Downward adjustment! Multiple banks have reduced wealth management fees to 0%

Multiple banks' wealth management subsidiaries have announced a reduction in management fees. Nanyin Wealth Management has lowered the fixed management fee for some products from 0.4% to 0.01% and the sales fee from 0.3% to 0.01%, effective from January 14. Jianxin Wealth Management has also implemented preferential management fee rates for some products, while Ningyin Wealth Management has reduced the sales service fee for several products to 0.00%. ZYBANK has adjusted the investment management fee and sales service fee for some wealth management products to 0.00%. Over the past year, the fee rates for wealth management products have generally decreased
Bank wealth management subsidiaries have once again initiated a "fee reduction wave."
On January 7, Nanyin Wealth Management announced adjustments to the fixed management fees and sales fees for its Yuewen series products with holding periods of 91 days and 189 days.

Nanyin Wealth Management reduced the fixed management fee for the aforementioned products from 0.4% to 0.01%, and the sales fee from 0.3% to 0.01%. The adjusted rates will take effect from January 14. This means that for a purchase of 10,000 yuan in wealth management products, the fixed management fee drops from 40 yuan to 1 yuan, and the sales fee drops from 30 yuan to 1 yuan.

On the same day, Jianxin Wealth Management announced plans to offer preferential management fee rates for certain products. Among them, the management fee for the "Jianxin Wealth Management Jiaxin (Stable Profit) Corporate Version Fixed Income Daily Open-ended Product Phase 15 (Zhejiang Exclusive)" and "Jianxin Wealth Management Jiaxin (Stable Profit) Corporate Version Fixed Income Daily Open-ended Product Phase 13 (Shenzhen Exclusive)" will be 0.01% per year after the discount.
Previously, Ningyin Wealth Management issued multiple announcements from December 26, 2025, to January 6, 2026, providing certain discounts on the fixed management fees, sales service fees, and floating management fees for several of its wealth management products.

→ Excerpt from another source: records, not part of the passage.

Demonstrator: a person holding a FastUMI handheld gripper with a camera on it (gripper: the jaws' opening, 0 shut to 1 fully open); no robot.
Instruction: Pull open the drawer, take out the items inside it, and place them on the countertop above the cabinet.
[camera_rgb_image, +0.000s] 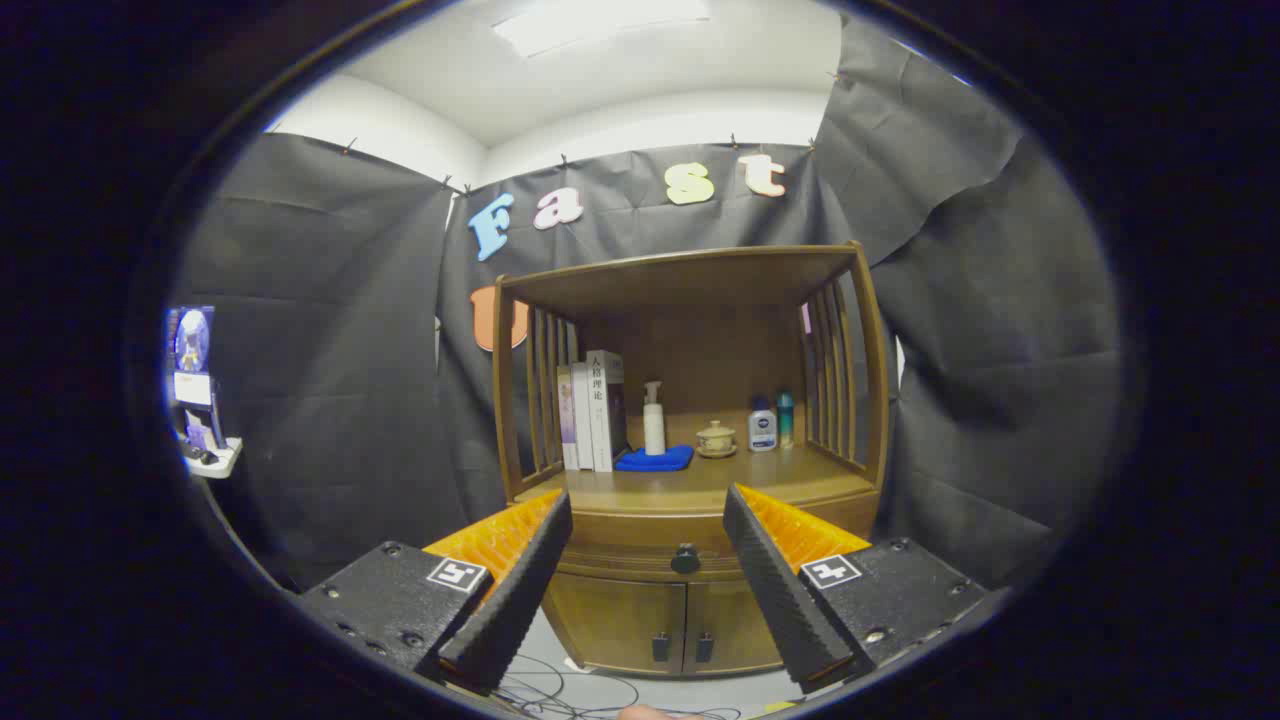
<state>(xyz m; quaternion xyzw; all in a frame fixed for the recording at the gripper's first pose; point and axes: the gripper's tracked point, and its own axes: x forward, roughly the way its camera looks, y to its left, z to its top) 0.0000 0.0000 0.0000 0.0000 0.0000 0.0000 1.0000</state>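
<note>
Gripper: the gripper (648, 585) is held level, facing the cabinet (690, 450) head-on, fingers (515, 590) spread wide apart and holding nothing.
Drawer: the drawer (650, 555) sits shut under the worktop (700, 488), its long axis running across, one dark knob (685, 559) between the fingers and beyond them.
Count: three books (592, 410), one pump bottle (654, 418), one blue cloth (655, 459), one lidded cup (716, 438), two small bottles (771, 423).
Below: two doors (660, 625).
</note>
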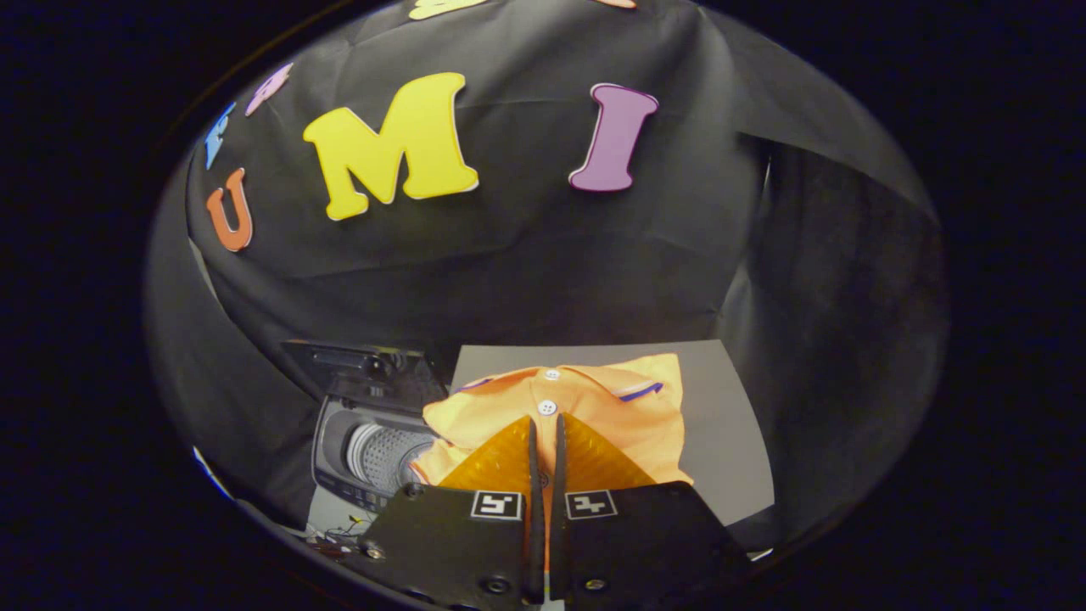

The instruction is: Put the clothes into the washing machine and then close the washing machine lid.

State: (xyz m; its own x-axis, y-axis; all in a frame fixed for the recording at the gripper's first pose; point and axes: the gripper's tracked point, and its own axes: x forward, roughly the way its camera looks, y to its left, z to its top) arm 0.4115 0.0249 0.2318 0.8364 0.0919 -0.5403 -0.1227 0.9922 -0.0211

One announcement indicated that the sales service fee for the "Ningyin Wealth Management Ningxin Fixed Income" series of 12 products was reduced from 0.30% (annualized) to 0.00%. The discount period is from January 1, 2026, to December 31, 2026. Additionally, the floating management fees for 8 products in the Ningxin Fixed Income series were also reduced to 0.00%.
On January 4, ZYBANK announced that the investment management fees and sales service fees for its "ZYBANK Stable Growth 2024 Phase 143 Wealth Management Product," "ZYBANK Stable Growth 2025 Phase 76 Wealth Management Product," and "ZYBANK Stable Growth 2025 Phase 107 Wealth Management Product" were all adjusted to 0.00% per year during certain past periods. However, the related products had already expired and terminated on January 6.
In fact, over the past year, many wealth management companies have initiated multiple rounds of phased fee reductions for their wealth management products, resulting in a significant decrease in fee levels compared to before. For example, in July 2025, more than 10 wealth management companies, including Bank of China Wealth Management, Jianxin Wealth Management, and China Merchants Bank Wealth Management, intensively issued announcements regarding fee adjustments, with management fees dropping by as much as 0.25 percentage points In September, Bank of China Wealth Management announced fee discounts for multiple wealth management products; in October, the company issued another announcement to reduce fees for several wealth management products. Subsequently, several bank wealth management companies, including China Merchants Bank Wealth Management, CCB Wealth Management, ABC Wealth Management, and Pudong Development Bank Wealth Management, also released announcements regarding phased fee discounts, covering areas such as sales service fees, fixed management fees, and custody fees.
The research team led by Mingming from CITIC Securities recently pointed out that the continuous decline in deposit rates has gradually widened the "scissors gap" with wealth management yields, prompting a significant amount of deposit funds to shift towards wealth management products. Against the backdrop of "low interest rates + structural market conditions in the stock market," "fixed income +" products are expected to experience an explosion in 2026, with an anticipated annual growth scale exceeding 1 trillion yuan, becoming the main force driving growth in the wealth management market; the total scale of wealth management is expected to surpass 35 trillion yuan for the year.
Industry insiders indicate that the fee adjustments for bank wealth management products are primarily focused on phased fee reductions to enhance product attractiveness; at the same time, the overall downward pressure on industry fees is increasing, and maintaining competitiveness through fee reductions or differentiated services is expected, with more products likely to follow suit in adjustments in the future.
However, the financial data platform Puyi Standard has mentioned in its research report that small and medium-sized wealth management companies, constrained by operational costs and revenue pressures, may find it difficult to maintain such ultra-low fees in the long term. In the long run, ultra-low fee products may become a normalized strategy for leading wealth management companies, but widespread adoption in the industry still needs to be based on the specific circumstances of the institutions, with the core focus remaining on balancing costs and revenues.